Apply yourself to the application
Collaborative robots give you the ability to create a safe automated cell where humans and robots share the same workspace, but it is up to you (or your integrator) to make sure the application is safe –and collaborative, says Eric Potter, General Manager, General Industry & Automotive Segment at FANUC America Corporation, a leading player in the collaborative automation space. This means focusing on the requirements of each specific application.
“Your setup may incorporate a collaborative robot, but don’t assume that this means you have a collaborative application. It doesn't matter whether you’re deploying a collaborative robot or not --if your robot is holding a knife and waving it in the air, it’s not a collaborative application. You have to be very careful about not just the robot, but everything else around the robot including what the robot is holding.”
The “great unknown” in any collaborative application is the workpiece, says OnRobot’s Kühnrich.

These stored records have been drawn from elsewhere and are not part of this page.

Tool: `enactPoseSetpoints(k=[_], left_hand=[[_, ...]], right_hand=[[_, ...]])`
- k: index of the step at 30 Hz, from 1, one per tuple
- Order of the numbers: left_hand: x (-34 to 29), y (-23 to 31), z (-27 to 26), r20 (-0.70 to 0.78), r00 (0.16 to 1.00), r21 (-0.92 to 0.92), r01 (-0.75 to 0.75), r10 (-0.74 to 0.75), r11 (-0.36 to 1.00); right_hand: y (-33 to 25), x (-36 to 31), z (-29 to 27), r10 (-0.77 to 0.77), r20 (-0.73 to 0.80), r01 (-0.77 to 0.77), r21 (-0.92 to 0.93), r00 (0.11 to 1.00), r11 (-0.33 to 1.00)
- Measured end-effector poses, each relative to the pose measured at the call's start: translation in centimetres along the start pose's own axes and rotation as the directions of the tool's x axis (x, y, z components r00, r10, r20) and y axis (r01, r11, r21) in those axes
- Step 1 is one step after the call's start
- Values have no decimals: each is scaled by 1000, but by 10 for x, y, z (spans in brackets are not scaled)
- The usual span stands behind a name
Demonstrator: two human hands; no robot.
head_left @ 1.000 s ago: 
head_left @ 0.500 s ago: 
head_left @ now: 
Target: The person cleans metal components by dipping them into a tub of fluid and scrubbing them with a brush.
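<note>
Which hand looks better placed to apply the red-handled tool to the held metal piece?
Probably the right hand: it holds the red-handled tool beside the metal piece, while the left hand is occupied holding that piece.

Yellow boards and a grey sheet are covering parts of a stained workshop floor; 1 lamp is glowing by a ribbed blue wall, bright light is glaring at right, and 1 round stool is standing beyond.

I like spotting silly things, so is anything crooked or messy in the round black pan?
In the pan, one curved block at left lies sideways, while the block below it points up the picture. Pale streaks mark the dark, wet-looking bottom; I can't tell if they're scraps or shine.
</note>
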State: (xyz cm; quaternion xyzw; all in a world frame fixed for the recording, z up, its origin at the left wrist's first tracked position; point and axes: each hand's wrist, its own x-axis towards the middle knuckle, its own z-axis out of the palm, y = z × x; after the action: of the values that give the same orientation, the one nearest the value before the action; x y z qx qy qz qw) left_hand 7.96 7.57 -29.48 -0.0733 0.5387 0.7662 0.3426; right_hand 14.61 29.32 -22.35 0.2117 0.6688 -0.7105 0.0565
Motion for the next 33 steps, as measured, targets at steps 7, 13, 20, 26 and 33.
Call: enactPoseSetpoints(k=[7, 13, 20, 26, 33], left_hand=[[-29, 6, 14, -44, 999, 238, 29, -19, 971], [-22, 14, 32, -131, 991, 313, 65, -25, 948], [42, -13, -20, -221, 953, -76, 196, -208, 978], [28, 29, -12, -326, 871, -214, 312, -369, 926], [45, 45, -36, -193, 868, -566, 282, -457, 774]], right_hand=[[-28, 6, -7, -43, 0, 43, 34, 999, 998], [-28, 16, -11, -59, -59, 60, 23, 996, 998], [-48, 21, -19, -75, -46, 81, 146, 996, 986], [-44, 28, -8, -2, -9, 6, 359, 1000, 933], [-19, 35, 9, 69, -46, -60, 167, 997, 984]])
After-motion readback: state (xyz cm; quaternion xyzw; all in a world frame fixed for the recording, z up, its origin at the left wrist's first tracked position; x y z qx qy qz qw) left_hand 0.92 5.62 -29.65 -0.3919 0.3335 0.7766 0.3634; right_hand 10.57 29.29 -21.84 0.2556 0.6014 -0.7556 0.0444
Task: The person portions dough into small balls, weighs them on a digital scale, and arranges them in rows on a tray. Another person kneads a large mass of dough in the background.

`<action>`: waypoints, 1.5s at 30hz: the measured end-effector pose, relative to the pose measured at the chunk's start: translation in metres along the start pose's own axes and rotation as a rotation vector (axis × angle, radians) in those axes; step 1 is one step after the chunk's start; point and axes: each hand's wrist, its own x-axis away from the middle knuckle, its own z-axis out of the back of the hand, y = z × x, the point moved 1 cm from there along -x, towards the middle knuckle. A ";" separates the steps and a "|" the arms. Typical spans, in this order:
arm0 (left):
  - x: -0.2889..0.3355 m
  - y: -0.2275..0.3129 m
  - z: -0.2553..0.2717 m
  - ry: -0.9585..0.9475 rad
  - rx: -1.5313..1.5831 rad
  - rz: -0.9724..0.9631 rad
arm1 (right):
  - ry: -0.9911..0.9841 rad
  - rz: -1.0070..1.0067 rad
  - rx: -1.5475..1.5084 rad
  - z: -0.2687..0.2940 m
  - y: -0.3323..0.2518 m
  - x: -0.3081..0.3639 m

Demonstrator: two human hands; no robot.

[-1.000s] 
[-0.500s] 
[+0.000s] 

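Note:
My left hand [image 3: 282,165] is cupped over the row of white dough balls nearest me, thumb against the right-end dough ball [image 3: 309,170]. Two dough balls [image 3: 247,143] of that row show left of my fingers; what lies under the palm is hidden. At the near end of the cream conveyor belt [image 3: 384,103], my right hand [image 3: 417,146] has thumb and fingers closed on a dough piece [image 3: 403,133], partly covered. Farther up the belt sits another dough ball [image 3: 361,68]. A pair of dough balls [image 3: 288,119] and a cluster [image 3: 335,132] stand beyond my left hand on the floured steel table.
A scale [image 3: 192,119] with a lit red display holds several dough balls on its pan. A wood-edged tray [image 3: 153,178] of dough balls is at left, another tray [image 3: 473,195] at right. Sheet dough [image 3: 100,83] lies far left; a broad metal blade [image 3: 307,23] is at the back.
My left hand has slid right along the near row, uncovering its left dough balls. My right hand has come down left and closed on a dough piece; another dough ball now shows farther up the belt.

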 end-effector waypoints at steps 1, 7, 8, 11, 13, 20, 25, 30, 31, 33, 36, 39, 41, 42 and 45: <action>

“Humans are really sensitive to sharp objects and edges. If you combine with movement at head height it can be problematic. Glass objects, items with sharp edges being removed from CNC machines, metal sheets being moved into hydraulic presses; ensuring safety around these workpieces has to be part of your risk mitigation strategy.”
Don’t fence me in
The second myth busted by our experts is the idea that collaborative automation can always be safely deployed without safety guarding. In many cases it can, but several factors will determine whether your collaborative cell can be deployed cage-free.

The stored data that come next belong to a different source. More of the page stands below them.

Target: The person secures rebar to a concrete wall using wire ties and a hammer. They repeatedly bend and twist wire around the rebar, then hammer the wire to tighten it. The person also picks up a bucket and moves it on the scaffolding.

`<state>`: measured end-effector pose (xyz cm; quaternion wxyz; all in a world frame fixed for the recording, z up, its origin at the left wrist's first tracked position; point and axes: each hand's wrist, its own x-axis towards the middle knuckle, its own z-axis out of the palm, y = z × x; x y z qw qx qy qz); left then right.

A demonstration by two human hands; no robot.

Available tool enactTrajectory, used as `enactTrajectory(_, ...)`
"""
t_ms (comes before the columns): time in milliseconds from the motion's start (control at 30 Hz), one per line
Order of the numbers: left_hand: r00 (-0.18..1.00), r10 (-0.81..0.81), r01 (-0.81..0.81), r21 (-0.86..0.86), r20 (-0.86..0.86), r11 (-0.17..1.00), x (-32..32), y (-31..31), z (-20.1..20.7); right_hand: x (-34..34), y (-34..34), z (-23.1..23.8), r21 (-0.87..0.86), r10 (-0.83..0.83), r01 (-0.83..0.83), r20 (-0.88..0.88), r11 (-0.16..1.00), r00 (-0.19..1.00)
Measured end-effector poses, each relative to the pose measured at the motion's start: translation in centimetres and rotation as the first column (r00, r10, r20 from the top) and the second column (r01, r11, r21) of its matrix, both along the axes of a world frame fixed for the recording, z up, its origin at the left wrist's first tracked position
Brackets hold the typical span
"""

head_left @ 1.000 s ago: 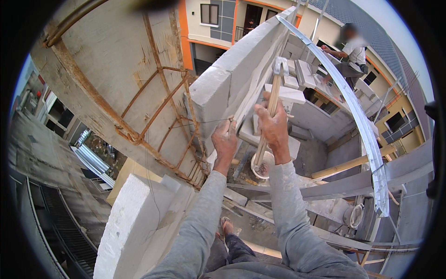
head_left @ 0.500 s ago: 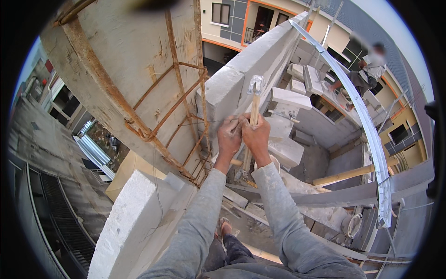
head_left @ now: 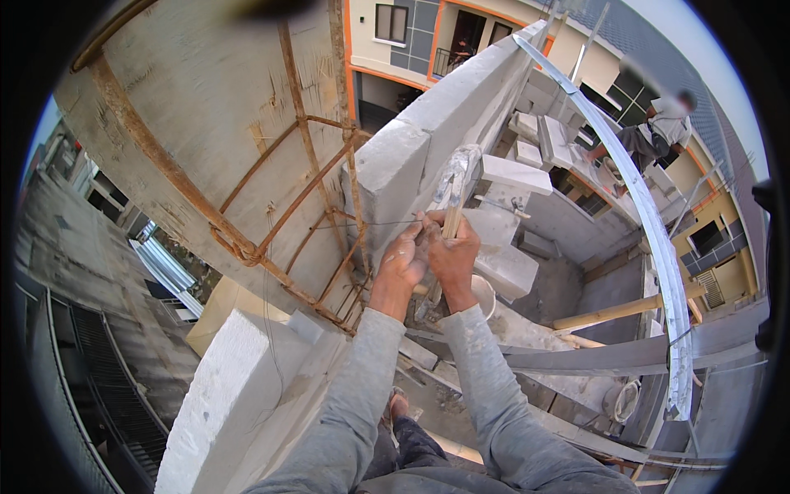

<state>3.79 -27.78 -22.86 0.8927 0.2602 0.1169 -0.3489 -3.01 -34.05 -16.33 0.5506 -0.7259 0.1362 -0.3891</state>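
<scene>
My two hands meet in front of me, beside the rusty rebar cage (head_left: 288,226). A thin wire (head_left: 381,223) runs from the cage to my fingertips. My left hand (head_left: 399,267) is closed, pinching the wire's end. My right hand (head_left: 453,255) is wrapped round the wooden handle of a hammer (head_left: 453,212), its fingertips touching those of my left. The hammer stands upright, its greyish metal head above my hand and somewhat blurred. Part of the handle is hidden behind my fingers.
A white block wall (head_left: 395,160) runs ahead, another block (head_left: 218,387) stands at lower left. A board (head_left: 189,107) backs the cage. Loose blocks (head_left: 514,174), a bucket (head_left: 484,296) and a long metal channel (head_left: 629,169) lie right. A person (head_left: 658,132) sits far right.
My hands have shifted slightly, and the hammer's head now appears larger and closer. The wire shows stretched between cage and fingers. The cage sits further left in view.
</scene>
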Motion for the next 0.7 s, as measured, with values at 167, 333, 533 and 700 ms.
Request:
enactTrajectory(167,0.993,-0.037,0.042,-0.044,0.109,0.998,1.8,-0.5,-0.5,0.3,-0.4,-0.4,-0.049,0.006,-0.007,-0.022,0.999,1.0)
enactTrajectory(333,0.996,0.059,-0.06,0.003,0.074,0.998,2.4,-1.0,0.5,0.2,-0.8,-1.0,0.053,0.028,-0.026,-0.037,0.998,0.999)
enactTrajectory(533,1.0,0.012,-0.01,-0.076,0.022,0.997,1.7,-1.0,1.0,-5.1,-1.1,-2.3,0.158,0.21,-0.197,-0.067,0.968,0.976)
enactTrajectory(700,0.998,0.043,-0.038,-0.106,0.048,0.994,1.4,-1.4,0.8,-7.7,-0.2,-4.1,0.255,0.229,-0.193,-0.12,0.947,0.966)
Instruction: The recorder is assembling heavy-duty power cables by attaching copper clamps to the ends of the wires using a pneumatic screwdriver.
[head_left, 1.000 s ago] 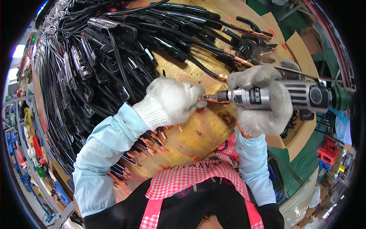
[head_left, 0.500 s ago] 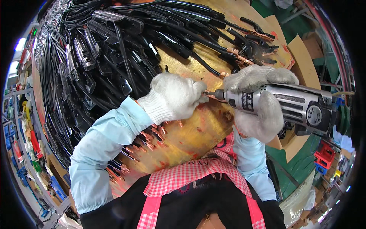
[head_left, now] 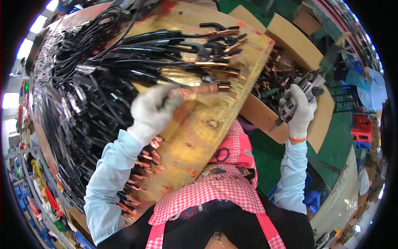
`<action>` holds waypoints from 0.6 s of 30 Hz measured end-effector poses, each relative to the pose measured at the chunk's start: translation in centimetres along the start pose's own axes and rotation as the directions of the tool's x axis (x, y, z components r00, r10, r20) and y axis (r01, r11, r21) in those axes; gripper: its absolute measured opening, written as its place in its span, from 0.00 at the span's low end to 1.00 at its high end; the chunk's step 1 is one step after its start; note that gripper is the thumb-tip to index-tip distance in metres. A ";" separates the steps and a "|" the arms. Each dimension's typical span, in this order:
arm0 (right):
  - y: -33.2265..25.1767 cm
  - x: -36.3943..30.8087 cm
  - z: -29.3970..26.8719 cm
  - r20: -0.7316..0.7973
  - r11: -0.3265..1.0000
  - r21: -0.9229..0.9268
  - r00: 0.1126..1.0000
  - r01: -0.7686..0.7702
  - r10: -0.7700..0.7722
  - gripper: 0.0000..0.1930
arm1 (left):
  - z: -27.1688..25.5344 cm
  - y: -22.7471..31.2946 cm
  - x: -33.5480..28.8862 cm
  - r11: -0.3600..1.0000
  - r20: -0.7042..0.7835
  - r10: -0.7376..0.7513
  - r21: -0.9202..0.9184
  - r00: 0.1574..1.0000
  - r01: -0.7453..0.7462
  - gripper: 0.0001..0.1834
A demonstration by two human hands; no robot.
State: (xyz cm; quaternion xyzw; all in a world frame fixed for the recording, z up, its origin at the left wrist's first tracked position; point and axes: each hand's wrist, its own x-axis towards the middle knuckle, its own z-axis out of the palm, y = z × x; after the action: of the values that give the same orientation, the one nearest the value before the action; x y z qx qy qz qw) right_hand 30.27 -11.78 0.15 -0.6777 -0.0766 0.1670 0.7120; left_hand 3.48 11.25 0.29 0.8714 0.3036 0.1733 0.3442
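My left hand [head_left: 152, 111], in a white knit glove, is blurred over the wooden tabletop. Its fingers close on the near end of a copper-coloured jaw [head_left: 201, 89] with a black tip, which looks like part of a welding electrode holder and is smeared by motion. Off to the right, my gloved right hand [head_left: 302, 107] grips a silver power screwdriver [head_left: 290, 108], its front end tilted down over a cardboard box. Beyond my left hand lie several black-handled electrode holders [head_left: 211, 66] with copper jaws.
A large heap of black cables and handles [head_left: 91, 108] covers the table's left side, bare copper ends [head_left: 143, 166] facing me. The worn wooden tabletop [head_left: 182, 145] ends beside an open cardboard box [head_left: 265, 118] holding dark and copper parts. Red crates [head_left: 361, 128] stand farther right.
My right hand has carried the screwdriver away from my left hand, rightward over the box. My left hand has shifted left and lower, the copper jaw at its fingers. The view has turned.
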 end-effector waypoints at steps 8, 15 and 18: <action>9.9 6.6 -18.3 -0.353 0.242 -0.909 0.935 -0.339 -0.018 0.38 | 6.8 0.5 5.1 0.790 0.033 0.499 0.394 0.866 -0.470 0.24; 11.5 9.3 -7.2 0.230 0.099 -0.962 0.952 0.254 -0.203 0.22 | 7.6 -0.5 5.8 0.777 0.004 0.450 0.491 0.893 -0.394 0.27; 15.8 12.5 -2.5 0.229 -0.060 -0.970 0.969 0.235 0.094 0.18 | 5.2 4.1 3.7 0.686 0.059 0.504 0.579 0.861 -0.441 0.28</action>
State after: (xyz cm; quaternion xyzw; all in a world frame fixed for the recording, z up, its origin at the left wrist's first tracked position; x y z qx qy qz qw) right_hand 40.64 -9.46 -17.09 -0.9523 -0.2891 0.0968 -0.0107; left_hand 10.63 8.72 -0.08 0.9715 0.1237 0.2020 -0.0075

These factors include the workpiece, the speed and force with which the robot arm is moving, the payload, and risks involving other machinery, such as CNC machines or presses. Additional risks may be inherent to the application itself, such as tasks that involve handling toxic substances, or tasks that can produce potentially hazardous sparks, such as welding.
The Risk Assessment
Released in 2016 by the International Standards Organization, ISO/TS 15066 is the document that specifies safety requirements for collaborative industrial robot systems and provides guidance on the safe operation of cobots, including an annex for the use of Power and Force Limiting (PFL) which provides details about biomechanical forces and thresholds of contacts with humans.
“It’s important to point out that the clamping pressure threshold levels are at ‘onset of pain’, meaning that if there is a collision with a human, no pain or injury will result,” explains Universal Robots’ Nelson Shea who was on the ISO Committee that developed ISO/TS 15066.

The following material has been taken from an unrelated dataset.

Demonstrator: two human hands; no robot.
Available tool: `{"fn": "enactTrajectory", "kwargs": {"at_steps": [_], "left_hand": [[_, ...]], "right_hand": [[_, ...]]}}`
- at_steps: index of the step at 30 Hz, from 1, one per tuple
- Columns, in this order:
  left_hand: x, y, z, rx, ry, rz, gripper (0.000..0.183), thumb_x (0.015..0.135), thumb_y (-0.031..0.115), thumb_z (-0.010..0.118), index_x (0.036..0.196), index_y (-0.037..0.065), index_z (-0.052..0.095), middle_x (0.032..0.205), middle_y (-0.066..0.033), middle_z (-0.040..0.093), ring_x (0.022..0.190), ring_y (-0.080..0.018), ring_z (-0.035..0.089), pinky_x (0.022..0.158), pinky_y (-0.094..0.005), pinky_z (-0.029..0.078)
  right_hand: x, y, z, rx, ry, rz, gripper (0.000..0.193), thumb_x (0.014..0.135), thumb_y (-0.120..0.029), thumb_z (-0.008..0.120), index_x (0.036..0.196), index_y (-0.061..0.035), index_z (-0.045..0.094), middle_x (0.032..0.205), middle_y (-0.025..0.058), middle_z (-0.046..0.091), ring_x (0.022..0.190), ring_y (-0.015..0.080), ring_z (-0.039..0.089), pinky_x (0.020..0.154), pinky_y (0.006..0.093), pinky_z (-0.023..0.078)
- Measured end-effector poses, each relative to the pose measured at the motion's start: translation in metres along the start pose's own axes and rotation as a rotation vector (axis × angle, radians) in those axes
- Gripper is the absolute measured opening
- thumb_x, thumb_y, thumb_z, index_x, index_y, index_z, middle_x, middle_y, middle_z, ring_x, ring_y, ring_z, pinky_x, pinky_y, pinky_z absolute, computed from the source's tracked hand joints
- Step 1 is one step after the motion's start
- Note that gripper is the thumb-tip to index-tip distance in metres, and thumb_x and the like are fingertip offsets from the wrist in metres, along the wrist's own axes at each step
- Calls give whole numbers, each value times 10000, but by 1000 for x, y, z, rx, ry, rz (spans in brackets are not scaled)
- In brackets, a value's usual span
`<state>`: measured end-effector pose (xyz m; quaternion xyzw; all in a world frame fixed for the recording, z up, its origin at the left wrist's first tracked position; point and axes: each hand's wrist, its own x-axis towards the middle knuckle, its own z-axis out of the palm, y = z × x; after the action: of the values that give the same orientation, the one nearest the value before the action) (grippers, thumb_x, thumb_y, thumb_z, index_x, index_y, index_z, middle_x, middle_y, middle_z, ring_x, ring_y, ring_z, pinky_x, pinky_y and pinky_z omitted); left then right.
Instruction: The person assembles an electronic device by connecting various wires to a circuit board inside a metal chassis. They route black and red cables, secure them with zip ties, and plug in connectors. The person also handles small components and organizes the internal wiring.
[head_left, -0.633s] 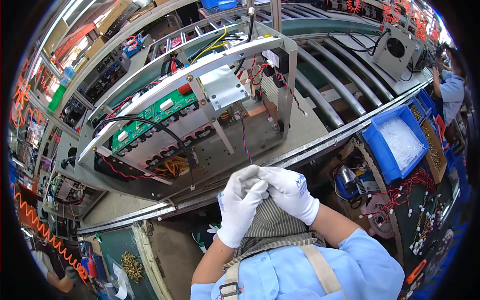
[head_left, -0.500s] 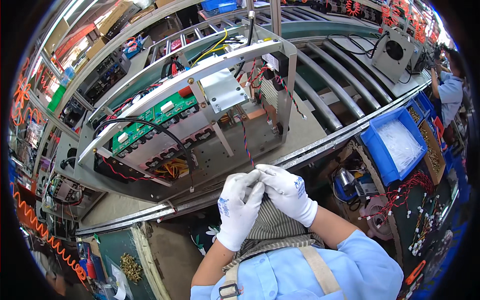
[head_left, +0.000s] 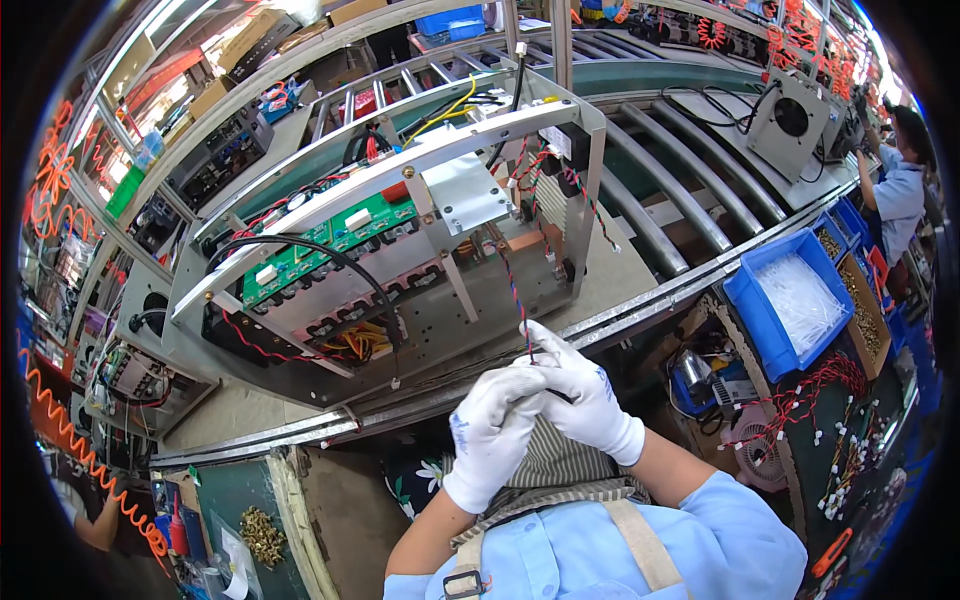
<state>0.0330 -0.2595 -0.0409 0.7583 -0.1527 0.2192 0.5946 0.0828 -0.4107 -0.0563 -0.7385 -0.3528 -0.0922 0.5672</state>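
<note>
Both my hands wear white gloves and meet in front of the open metal chassis (head_left: 400,375). My left hand (head_left: 490,430) has its fingers closed round the lower end of a twisted red-and-blue wire (head_left: 516,296), whose tip is hidden. Beside it, my right hand (head_left: 590,405) grips the same wire, with the index finger reaching up along it. The wire runs up into the chassis, below a silver metal plate (head_left: 465,195). Left of that plate lies a green circuit board (head_left: 330,245). A black cable (head_left: 345,262) arches across the board's front.
The chassis rests on a roller conveyor (head_left: 665,185) with a metal edge rail. A blue bin (head_left: 790,300) of clear plastic pieces stands at right, above loose red wires (head_left: 805,400). Brass fasteners (head_left: 262,537) lie at lower left. A co-worker (head_left: 895,180) is at far right.
My hands have shifted slightly down, and the right index finger has stretched up along the wire. The chassis appears slightly farther right in the picture.
</note>
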Motion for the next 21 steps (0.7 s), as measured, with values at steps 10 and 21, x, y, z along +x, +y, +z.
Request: {"fn": "enactTrajectory", "kwargs": {"at_steps": [10,21], "left_hand": [[-14,41,7,-324,-63,-599,153,903,-23,578,1053,-8,602,1018,-77,616,790,-103,590,693,-224,475],[-59,4,-63,47,227,-688,318,971,153,582,1228,-33,572,1106,-113,629,886,-155,601,747,-277,487]], "right_hand": [[-12,24,7,-22,90,160,324,872,-79,653,1192,-35,650,1095,109,705,924,165,701,816,279,544],[-25,3,-330,-992,453,739,306,820,-128,611,1114,-88,684,1134,134,672,1025,271,656,921,351,498]]}}
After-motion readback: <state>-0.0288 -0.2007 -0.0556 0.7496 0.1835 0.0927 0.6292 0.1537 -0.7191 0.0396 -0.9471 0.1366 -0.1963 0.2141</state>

The risk assessment process is “no big deal” for most companies, says Nelson Shea. “It just takes a little bit of time to set up some scenarios and take some measurements and say ‘OK’ (or not). Moreover, there are several specialist companies offering pressure and force transducers for taking measurements.”
Companies that are new to automation should consider hiring a specialist firm to take care of the risk assessment process for the initial deployments, says FANUC’s Potter.
“It’s good practice, especially if you are not familiar with specifications like ISO/TS 15066, to get an expert integrator to step you through that process, certainly for the first 2-3 deployments or until you can confidently handle the process in-house.”